Paris — La chasse aux tricheurs sera plus intense que jamais aux Jeux olympiques d'hiver à Turin, avec 1200 contrôles antidopage prévus par le Comité international olympique (CIO), soit une augmentation de 45 % par rapport à l'édition 2002 à Salt Lake City, aux États-Unis.

La pression sera d'autant plus forte que l'ombre de la prison plane toujours sur les tricheurs. En effet, si un compromis avec le gouvernement italien est en bonne voie pour laisser au CIO la mainmise sur les contrôles, la loi italienne, qui assimile le dopage à un crime, prévoit des peines d'emprisonnement.

Contrôles

Entre le 31 janvier, date d'ouverture du Village olympique, et le 26 février, date de la cérémonie de clôture, tous les athlètes engagés aux Jeux seront susceptibles d'être contrôlés, avant ou après les compétitions quel qu'en soit le lieu: village olympique, sites ou en dehors... voire n'importe où dans le monde.

Ces contrôles urinaires (838 contre 700 en 2002) mais aussi sanguins (362), ces derniers faisant leur apparition aux Jeux d'hiver, seront l'oeuvre d'un groupe de travail réunissant des représentants du CIO, de l'Agence mondiale antidopage (AMA) et du Comité d'organisation italien (Toroc).

Mauvaises surprises

Le Toroc s'occupera des tests à l'intérieur des sites olympiques. L'AMA effectuera les contrôles partout ailleurs, sous l'autorité du CIO qui sera le gestionnaire exclusif des résultats.

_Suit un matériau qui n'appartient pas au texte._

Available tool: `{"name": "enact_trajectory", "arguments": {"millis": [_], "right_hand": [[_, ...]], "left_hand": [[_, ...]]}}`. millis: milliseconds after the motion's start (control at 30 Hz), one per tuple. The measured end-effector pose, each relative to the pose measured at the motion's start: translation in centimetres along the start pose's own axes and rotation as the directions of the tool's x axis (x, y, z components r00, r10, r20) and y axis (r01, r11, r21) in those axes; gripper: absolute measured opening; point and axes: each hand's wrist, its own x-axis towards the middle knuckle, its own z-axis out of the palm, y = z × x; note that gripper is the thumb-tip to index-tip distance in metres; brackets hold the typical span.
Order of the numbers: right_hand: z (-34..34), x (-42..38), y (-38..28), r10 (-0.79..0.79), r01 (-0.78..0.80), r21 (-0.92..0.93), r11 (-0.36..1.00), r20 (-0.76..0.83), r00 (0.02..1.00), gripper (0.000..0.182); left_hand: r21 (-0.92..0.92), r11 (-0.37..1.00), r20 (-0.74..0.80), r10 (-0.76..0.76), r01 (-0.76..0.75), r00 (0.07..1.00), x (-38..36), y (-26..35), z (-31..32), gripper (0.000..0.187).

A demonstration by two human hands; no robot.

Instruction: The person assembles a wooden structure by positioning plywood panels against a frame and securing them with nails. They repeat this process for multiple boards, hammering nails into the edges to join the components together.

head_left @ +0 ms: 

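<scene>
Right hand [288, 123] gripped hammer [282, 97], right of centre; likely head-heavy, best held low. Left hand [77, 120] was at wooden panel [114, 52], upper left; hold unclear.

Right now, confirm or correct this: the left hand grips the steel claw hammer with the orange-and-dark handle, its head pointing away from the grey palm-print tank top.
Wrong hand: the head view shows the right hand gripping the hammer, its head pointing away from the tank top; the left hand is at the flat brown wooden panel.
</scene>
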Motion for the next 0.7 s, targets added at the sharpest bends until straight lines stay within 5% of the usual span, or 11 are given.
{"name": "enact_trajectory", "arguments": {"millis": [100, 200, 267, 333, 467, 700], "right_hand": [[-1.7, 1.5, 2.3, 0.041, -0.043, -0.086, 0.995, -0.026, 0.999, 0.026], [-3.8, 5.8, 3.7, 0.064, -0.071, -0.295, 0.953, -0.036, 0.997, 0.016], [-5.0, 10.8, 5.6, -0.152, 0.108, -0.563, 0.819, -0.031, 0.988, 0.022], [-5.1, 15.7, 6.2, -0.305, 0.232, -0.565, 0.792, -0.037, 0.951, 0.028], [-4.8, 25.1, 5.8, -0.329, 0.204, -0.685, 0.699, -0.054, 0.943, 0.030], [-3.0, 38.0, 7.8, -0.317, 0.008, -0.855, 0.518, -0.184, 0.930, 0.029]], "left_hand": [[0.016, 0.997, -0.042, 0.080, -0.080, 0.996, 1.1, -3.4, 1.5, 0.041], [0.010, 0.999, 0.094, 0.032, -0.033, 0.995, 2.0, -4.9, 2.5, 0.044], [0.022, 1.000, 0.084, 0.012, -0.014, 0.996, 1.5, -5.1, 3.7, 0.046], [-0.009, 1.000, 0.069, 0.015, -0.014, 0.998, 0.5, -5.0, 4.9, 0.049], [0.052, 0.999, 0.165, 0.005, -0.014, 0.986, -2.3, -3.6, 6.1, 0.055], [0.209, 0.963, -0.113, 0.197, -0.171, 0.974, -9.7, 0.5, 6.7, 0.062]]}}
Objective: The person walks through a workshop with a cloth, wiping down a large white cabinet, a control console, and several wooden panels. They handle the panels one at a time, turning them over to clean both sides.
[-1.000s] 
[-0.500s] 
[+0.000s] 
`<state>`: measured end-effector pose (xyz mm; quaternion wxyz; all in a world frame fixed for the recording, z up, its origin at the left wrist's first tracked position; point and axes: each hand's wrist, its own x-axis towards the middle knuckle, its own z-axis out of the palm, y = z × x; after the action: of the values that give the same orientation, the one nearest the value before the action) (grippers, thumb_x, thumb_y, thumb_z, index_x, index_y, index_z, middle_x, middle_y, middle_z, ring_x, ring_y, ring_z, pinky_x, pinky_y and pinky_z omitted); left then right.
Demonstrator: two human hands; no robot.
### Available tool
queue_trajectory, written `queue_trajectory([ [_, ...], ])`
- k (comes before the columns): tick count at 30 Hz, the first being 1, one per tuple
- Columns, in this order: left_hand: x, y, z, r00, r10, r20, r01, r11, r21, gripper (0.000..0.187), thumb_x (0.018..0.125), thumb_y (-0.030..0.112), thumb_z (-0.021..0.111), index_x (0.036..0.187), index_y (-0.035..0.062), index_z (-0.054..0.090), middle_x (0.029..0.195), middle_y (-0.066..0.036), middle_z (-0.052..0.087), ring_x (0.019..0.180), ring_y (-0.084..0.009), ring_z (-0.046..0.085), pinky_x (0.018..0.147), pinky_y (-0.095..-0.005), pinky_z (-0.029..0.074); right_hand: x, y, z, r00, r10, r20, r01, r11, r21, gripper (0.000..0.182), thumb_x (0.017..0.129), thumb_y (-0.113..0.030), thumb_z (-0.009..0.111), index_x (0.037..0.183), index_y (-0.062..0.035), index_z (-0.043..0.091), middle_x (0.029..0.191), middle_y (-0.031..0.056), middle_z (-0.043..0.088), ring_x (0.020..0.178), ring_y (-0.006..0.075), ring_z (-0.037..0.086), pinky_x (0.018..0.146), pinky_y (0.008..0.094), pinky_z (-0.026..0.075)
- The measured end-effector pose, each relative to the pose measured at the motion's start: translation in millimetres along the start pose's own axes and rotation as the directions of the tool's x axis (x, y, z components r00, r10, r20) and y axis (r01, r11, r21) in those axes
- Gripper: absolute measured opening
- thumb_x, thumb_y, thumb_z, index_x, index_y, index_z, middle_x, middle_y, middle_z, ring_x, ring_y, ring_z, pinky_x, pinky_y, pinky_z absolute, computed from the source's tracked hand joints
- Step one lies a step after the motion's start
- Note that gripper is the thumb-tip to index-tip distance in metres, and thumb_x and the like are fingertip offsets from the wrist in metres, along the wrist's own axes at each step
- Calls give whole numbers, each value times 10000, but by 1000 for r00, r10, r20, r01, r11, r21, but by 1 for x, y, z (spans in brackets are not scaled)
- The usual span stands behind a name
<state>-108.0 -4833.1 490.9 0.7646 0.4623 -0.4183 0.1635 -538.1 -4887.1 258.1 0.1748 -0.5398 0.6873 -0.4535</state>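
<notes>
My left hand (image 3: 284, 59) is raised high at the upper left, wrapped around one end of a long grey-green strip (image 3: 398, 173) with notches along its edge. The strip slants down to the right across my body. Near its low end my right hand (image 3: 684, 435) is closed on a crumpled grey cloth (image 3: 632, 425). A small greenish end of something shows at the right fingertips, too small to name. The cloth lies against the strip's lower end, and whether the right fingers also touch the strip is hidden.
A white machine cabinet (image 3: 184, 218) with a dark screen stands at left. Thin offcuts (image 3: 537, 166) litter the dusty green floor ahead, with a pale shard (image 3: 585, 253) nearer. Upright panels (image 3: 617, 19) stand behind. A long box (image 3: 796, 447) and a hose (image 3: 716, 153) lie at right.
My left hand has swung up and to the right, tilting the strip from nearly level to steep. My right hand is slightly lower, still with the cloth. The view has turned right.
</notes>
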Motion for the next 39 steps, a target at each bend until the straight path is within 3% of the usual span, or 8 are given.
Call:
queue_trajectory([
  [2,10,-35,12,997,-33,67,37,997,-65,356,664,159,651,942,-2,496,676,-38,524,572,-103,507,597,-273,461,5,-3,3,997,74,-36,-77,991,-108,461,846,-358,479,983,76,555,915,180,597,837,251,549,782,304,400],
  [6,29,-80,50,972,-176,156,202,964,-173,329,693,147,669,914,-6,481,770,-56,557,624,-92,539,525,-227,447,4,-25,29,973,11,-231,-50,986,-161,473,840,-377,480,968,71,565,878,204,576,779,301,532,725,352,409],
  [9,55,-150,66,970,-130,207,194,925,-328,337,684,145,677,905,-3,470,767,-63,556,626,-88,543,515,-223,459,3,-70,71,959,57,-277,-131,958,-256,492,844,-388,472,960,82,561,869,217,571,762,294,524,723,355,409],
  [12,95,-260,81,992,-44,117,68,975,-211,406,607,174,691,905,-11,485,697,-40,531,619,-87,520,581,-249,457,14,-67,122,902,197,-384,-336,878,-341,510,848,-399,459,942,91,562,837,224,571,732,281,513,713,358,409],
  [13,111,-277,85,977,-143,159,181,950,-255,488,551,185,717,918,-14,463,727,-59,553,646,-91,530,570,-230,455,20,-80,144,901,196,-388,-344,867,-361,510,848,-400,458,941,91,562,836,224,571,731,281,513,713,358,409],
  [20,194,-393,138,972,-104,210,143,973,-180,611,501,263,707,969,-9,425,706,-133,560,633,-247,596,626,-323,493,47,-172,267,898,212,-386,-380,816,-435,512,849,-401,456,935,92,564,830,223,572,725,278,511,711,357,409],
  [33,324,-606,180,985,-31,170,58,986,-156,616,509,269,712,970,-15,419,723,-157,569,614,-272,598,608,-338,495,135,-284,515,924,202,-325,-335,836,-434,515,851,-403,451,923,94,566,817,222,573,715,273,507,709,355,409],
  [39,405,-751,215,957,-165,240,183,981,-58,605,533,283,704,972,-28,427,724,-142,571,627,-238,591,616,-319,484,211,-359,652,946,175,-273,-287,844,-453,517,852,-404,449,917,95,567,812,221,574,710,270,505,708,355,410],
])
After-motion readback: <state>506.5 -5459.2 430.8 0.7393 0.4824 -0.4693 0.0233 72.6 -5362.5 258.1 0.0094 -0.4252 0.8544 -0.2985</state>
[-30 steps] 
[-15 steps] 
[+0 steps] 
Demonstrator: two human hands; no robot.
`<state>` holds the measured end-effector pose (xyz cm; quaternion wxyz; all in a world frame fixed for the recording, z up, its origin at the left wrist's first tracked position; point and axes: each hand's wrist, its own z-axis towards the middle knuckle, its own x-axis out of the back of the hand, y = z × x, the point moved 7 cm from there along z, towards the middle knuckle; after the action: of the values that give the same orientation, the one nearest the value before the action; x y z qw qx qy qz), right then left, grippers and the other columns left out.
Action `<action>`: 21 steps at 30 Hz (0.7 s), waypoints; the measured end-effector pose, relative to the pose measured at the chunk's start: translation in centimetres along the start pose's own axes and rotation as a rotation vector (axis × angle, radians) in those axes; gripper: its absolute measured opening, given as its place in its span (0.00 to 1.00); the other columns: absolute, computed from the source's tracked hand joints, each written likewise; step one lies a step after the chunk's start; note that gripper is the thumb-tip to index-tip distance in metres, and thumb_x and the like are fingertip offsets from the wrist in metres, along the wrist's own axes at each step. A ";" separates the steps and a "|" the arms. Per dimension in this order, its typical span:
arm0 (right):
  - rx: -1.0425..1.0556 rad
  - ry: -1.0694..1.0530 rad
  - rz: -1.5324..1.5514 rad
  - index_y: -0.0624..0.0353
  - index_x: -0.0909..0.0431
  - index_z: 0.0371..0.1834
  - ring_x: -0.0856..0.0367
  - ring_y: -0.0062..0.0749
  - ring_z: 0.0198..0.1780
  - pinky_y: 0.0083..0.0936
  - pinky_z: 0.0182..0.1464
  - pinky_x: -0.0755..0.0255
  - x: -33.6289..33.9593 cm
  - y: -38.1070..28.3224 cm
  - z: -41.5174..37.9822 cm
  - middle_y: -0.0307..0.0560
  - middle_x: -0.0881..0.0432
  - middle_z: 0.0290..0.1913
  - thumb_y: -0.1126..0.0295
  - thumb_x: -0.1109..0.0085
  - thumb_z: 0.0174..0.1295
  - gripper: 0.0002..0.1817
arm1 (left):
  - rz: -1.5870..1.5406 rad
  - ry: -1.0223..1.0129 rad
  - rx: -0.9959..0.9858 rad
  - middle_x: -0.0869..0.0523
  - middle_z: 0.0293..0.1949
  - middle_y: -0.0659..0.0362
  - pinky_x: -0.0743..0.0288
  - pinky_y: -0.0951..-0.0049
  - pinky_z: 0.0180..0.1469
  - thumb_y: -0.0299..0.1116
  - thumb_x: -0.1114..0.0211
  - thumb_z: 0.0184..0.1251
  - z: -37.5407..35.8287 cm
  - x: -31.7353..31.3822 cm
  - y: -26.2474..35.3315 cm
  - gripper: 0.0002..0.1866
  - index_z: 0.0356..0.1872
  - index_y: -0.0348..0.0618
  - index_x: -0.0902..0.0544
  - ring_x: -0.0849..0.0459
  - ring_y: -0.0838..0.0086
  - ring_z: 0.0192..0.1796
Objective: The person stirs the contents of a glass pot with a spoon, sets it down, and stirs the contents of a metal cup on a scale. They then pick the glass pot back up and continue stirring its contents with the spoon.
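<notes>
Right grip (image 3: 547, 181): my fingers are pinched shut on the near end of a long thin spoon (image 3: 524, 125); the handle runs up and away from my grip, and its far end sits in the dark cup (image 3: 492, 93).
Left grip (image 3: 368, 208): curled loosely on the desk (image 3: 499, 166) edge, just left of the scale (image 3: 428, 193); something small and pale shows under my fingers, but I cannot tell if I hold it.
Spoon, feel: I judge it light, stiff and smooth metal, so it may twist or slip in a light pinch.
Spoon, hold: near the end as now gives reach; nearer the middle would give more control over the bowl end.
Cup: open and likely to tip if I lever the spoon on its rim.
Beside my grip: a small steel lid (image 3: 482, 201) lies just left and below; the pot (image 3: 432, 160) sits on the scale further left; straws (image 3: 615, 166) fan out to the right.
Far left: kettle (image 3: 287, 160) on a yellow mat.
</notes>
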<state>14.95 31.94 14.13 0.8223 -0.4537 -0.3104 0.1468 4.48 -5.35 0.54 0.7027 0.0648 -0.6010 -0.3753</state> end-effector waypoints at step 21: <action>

Un nouveau laboratoire, accrédité par l'AMA pendant la période des Jeux, est installé dans les murs de l'hôpital d'Orbassano, situé dans la banlieue de Turin.

Cet établissement, conçu dans l'optique des Jeux et qui a ouvert ses portes en mars 2004, est équipé de la technologie la plus moderne. Des spécialistes de plusieurs pays y oeuvreront sous la direction de Francesco Botre, chef des laboratoires de l'AMA.

Dick Pound, le patron de l'AMA, a même promis de «mauvaises surprises» aux tricheurs en annonçant «une forte probabilité» de pouvoir détecter de nouveaux produits.

Quatre ans plus tôt, l'introduction inopinée de tests pouvant détecter la darbopoïétine, une substance proche de l'EPO (érythropoïétine), avait permis de détrôner trois fondeurs, dont l'Espagnol Johann Muehlegg. Trois cas de dopage parmi les sept ayant touché les XIXe Jeux d'hiver, soit plus que tous les cas révélés (cinq) depuis les premiers contrôles à Grenoble en 1968.